Дачесс не видела никого и ничего. Мыслями она была уже на улице — вместе с темнотой, как всегда, нахлынула боль.
О нет, никаких иллюзий насчет очищения кровью этого человека. И все-таки кровь будет — Дачесс пустит ее, потому что иначе нельзя.
Песня кончилась. Никто не смел шевельнуться. Дачесс сидела в полной тишине. Через некоторое время из-за стойки вышел бармен, протянул ей конверт, туго набитый купюрами. Дачесс не поняла, нахмурилась. Тогда бармен указал на вывеску: «Спой и выиграй: ежемесячный конкурс, приз 100 долларов».
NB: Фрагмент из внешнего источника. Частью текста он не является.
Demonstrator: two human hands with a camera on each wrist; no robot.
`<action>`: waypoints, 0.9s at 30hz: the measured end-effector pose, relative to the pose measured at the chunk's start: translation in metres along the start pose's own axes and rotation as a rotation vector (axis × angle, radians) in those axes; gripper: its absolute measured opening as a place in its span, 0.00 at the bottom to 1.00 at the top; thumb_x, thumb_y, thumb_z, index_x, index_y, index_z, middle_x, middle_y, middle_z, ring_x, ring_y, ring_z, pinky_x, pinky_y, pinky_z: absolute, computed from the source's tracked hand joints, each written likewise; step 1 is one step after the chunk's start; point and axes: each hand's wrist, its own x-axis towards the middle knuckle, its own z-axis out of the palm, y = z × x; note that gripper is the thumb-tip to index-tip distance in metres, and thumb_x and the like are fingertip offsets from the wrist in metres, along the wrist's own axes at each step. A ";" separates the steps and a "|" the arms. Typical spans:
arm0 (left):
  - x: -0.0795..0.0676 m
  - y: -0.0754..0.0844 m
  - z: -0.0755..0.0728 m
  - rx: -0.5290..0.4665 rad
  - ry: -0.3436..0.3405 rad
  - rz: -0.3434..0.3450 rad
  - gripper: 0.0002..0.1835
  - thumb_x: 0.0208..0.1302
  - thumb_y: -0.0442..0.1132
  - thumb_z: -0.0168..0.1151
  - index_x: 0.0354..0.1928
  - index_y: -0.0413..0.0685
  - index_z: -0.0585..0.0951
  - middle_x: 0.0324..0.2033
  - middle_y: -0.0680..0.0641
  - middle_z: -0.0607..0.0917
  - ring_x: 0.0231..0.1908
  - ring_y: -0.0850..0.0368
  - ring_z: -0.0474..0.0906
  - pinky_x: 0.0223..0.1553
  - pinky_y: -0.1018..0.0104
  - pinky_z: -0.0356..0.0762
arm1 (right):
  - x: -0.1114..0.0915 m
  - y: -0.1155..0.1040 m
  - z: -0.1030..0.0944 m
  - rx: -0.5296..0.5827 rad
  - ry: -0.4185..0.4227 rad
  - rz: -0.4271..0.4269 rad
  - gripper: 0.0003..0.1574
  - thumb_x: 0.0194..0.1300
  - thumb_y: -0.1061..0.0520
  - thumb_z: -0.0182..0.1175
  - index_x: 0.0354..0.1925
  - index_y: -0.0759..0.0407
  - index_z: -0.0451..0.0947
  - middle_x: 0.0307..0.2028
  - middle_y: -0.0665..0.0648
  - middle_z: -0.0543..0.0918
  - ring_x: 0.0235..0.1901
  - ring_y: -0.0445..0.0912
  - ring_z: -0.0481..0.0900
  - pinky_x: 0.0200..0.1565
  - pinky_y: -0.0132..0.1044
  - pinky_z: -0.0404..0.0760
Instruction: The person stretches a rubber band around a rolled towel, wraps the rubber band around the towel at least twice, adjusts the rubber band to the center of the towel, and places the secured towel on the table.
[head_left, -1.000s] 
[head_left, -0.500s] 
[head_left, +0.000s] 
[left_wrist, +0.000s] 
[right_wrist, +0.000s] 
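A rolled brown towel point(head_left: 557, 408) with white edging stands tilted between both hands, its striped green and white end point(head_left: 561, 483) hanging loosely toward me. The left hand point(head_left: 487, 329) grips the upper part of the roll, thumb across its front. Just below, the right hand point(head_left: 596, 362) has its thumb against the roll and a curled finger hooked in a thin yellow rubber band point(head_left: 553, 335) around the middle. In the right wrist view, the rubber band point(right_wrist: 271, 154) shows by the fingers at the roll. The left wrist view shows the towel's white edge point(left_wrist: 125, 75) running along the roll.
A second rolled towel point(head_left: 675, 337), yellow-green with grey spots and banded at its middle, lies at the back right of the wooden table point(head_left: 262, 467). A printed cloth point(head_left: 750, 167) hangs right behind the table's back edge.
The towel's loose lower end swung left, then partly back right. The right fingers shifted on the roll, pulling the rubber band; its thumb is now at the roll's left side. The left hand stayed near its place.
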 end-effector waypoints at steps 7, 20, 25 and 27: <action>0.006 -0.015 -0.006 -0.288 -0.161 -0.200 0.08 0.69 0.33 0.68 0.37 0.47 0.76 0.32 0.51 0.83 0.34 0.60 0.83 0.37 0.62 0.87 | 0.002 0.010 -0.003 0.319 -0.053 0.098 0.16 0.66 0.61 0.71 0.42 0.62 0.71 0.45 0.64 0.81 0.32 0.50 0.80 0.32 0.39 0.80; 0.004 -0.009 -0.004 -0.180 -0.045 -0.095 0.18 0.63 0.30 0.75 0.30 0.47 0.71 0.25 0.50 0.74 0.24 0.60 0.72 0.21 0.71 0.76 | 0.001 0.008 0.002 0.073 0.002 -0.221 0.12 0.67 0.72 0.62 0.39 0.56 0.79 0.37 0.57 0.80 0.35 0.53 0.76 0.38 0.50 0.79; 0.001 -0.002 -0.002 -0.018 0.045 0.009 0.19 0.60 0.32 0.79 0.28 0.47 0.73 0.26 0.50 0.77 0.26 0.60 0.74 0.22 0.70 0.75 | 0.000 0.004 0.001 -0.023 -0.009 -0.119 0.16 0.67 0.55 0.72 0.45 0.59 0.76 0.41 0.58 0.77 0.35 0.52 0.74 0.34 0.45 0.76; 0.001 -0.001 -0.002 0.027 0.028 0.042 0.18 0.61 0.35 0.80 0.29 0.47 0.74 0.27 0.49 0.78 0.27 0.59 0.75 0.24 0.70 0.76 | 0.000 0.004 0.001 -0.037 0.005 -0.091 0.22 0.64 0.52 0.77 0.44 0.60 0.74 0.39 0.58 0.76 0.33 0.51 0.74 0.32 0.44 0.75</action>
Дачесс не стала дожидаться аплодисментов — в конце концов, их слышно и с безлюдной ночной улицы. Схватила сумку, бросилась вон из бара — на автостанцию.
Она уже ступила на путь к погибели.
Ибо это и значит — перекроить целую нелепую жизнь.
44
Всю ночь и весь день Уок пытался справиться с потрясением.
У полицейских графства Айвер к нему было изрядно вопросов. Уок отвечал скупо. Местные копы так и не дознались от него, почему, собственно, Дарк вломился к Ноублам. Уок сказал, что устал, что болен, что в ближайшие дни напишет подробный рапорт. Конечно, о Дачесс и пленке в этом рапорте не будет ни слова. Уок придумает, как подать ситуацию.
Он арендовал автомобиль и поехал на поиски места для отдыха — сгодится любая нора, лишь бы была минимум в пятидесяти милях от цивилизации.
Лежа на кровати в зачуханном номере мотеля, Уок думал о Дачесс — где-то она ночует? Его била дрожь. Он ничего не предпринимал — пускай бьет. Уок похудел, брюки висели мешком; уже три новые дырки в ремне проколол. Зеркало являло оскал вместо прежней улыбки. Вот говорят, он, Уок не меняется; что ж, на том ему и стоять.
В тумбочке нашлись Библия, карандаш и бумага, и Уок написал рапорт об отставке. Да, он отказывается от полицейского значка. Оставались вопросы; возможно, ответов на них не найти. Но Уок поиски не бросит. Ради девочки. Ради мальчика.
Он позвонил Марте. Та не взяла трубку, и Уок наговорил на автоответчик целую сумбурную речь: мол, с ним всё в порядке, хотя Марта, конечно, в это и не поверит; он наберет ее номер снова, вот только поспит малость. И он просит прощения, хотя грехи его неискупимы.